Brief -
Each line below needs to be repeated precisely as it is.

Data extract -
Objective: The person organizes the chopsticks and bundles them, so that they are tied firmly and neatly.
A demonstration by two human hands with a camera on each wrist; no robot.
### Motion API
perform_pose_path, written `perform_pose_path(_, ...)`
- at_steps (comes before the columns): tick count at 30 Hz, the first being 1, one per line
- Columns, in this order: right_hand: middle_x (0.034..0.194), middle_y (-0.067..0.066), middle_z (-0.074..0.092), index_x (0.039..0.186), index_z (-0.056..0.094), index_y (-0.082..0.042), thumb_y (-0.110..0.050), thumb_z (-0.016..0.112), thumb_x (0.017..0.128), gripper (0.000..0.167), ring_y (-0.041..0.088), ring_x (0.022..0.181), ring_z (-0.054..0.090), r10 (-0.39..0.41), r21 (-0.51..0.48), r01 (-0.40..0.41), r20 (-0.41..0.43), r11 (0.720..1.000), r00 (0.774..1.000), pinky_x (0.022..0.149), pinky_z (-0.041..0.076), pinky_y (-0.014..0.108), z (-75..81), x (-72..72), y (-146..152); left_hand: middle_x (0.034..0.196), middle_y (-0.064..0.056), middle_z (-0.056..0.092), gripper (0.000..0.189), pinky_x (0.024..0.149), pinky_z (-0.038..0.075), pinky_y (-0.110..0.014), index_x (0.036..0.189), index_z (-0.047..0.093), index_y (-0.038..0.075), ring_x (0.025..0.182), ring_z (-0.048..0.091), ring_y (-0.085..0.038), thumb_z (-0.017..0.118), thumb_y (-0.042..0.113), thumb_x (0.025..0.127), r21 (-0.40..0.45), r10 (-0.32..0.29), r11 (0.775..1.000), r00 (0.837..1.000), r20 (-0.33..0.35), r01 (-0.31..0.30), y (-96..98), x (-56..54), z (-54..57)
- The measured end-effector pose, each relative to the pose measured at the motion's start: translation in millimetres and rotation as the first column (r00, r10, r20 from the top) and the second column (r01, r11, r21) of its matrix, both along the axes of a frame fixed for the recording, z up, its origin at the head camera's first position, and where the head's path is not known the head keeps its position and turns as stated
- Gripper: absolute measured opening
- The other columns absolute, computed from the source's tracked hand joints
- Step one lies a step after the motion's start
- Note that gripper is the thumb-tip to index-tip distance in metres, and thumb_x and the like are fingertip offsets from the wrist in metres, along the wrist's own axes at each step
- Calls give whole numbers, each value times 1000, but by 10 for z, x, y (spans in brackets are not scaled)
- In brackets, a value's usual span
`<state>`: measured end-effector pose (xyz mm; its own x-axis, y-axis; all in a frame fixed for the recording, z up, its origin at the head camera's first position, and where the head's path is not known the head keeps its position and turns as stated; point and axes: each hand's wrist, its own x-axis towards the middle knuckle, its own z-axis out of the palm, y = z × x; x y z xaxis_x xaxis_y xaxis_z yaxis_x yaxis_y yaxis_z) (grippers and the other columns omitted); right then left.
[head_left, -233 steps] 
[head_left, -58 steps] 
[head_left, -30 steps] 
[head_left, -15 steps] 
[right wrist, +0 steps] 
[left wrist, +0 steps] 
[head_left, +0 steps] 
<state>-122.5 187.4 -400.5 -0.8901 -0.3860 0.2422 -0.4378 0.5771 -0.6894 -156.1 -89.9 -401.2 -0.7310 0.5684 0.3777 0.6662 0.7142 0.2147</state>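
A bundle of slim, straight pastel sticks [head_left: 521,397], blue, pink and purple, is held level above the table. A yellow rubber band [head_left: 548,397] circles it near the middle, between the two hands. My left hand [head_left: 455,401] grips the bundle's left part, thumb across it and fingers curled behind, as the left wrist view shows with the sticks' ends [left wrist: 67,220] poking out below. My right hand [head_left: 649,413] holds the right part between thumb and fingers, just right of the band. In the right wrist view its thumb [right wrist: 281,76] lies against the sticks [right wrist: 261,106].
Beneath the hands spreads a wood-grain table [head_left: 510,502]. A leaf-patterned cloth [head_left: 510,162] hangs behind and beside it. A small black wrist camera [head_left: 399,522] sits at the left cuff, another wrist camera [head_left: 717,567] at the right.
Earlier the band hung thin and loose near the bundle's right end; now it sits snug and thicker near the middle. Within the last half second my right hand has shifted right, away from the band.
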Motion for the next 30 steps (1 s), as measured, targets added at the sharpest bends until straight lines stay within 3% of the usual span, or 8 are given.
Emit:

Solved problem -
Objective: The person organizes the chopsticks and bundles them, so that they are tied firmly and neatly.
A demonstration by two human hands with a camera on each wrist; no robot.
### Motion API
perform_pose_path, written `perform_pose_path(_, ...)`
- at_steps (comes before the columns): tick count at 30 Hz, the first being 1, one per line
- Columns, in this order: right_hand: middle_x (0.034..0.194), middle_y (-0.067..0.066), middle_z (-0.074..0.092), index_x (0.039..0.186), index_z (-0.056..0.094), index_y (-0.082..0.042), thumb_y (-0.110..0.050), thumb_z (-0.016..0.112), thumb_x (0.017..0.128), gripper (0.000..0.167), ring_y (-0.041..0.088), ring_x (0.022..0.181), ring_z (-0.054..0.090), r10 (-0.39..0.41), r21 (-0.51..0.48), r01 (-0.40..0.41), r20 (-0.41..0.43), r11 (0.720..1.000), r00 (0.774..1.000), pinky_x (0.022..0.149), pinky_z (-0.041..0.076), pinky_y (-0.014..0.108), z (-75..81), x (-72..72), y (-146..152); left_hand: middle_x (0.034..0.196), middle_y (-0.064..0.056), middle_z (-0.056..0.092), gripper (0.000..0.189), pinky_x (0.024..0.149), pinky_z (-0.038..0.075), pinky_y (-0.110..0.014), index_x (0.036..0.189), index_z (-0.047..0.093), index_y (-0.038..0.075), ring_x (0.025..0.182), ring_z (-0.048..0.091), ring_y (-0.085..0.038), thumb_z (-0.017..0.118), thumb_y (-0.042..0.113), thumb_x (0.025..0.127), r21 (-0.40..0.45), r10 (-0.32..0.29), r11 (0.775..1.000), r00 (0.837..1.000), r20 (-0.33..0.35), r01 (-0.31..0.30), y (-96..98), x (-56..54), z (-54..57)
- The measured end-effector pose, each relative to the pose measured at the motion's start: translation in millimetres and rotation as the first column (r00, r10, r20 from the top) and the second column (r01, r11, r21) of its matrix, both along the axes of a frame fixed for the recording, z up, its origin at the head camera's first position, and where the head's path is not known the head keeps its position and turns as stated
- Gripper: absolute measured opening
- The other columns absolute, computed from the source's tracked hand joints
- Step one lies a step after the motion's start
- Note that gripper is the thumb-tip to index-tip distance in metres, and thumb_x and the like are fingertip offsets from the wrist in metres, along the wrist's own axes at each step
- Calls give whole numbers, each value times 1000, but by 10 for z, x, y (spans in brackets are not scaled)
- In brackets, a value's usual span
`<state>`: measured end-effector pose (xyz mm; its own x-axis, y-axis; all in a frame fixed for the recording, z up, its origin at the head camera's first position, and where the head's path is not known the head keeps its position and turns as stated; point and axes: each hand's wrist, its own x-axis towards the middle knuckle, its own z-axis out of the palm, y = z × x; x y z xaxis_x xaxis_y xaxis_z yaxis_x yaxis_y yaxis_z) (grippers and the other columns omitted); right then left.
[head_left, -233 steps] 
[head_left, -58 steps] 
[head_left, -30 steps] 
[head_left, -15 steps] 
[right wrist, +0 steps] 
[left wrist, +0 steps] 
[head_left, +0 steps] 
<state>-122.5 187.4 -400.5 -0.8901 -0.3860 0.2422 -0.4378 0.5771 -0.6894 -156.1 -89.9 -401.2 -0.7310 0.5684 0.3777 0.6662 0.7142 0.2147</state>
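A bundle of slim, straight pastel sticks [head_left: 521,397], blue, pink and purple, is held level above the table. A yellow rubber band [head_left: 548,397] circles it near the middle, between the two hands. My left hand [head_left: 455,401] grips the bundle's left part, thumb across it and fingers curled behind, as the left wrist view shows with the sticks' ends [left wrist: 67,220] poking out below. My right hand [head_left: 649,413] holds the right part between thumb and fingers, just right of the band. In the right wrist view its thumb [right wrist: 281,76] lies against the sticks [right wrist: 261,106].
Beneath the hands spreads a wood-grain table [head_left: 510,502]. A leaf-patterned cloth [head_left: 510,162] hangs behind and beside it. A small black wrist camera [head_left: 399,522] sits at the left cuff, another wrist camera [head_left: 717,567] at the right.
Earlier the band hung thin and loose near the bundle's right end; now it sits snug and thicker near the middle. Within the last half second my right hand has shifted right, away from the band.
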Motion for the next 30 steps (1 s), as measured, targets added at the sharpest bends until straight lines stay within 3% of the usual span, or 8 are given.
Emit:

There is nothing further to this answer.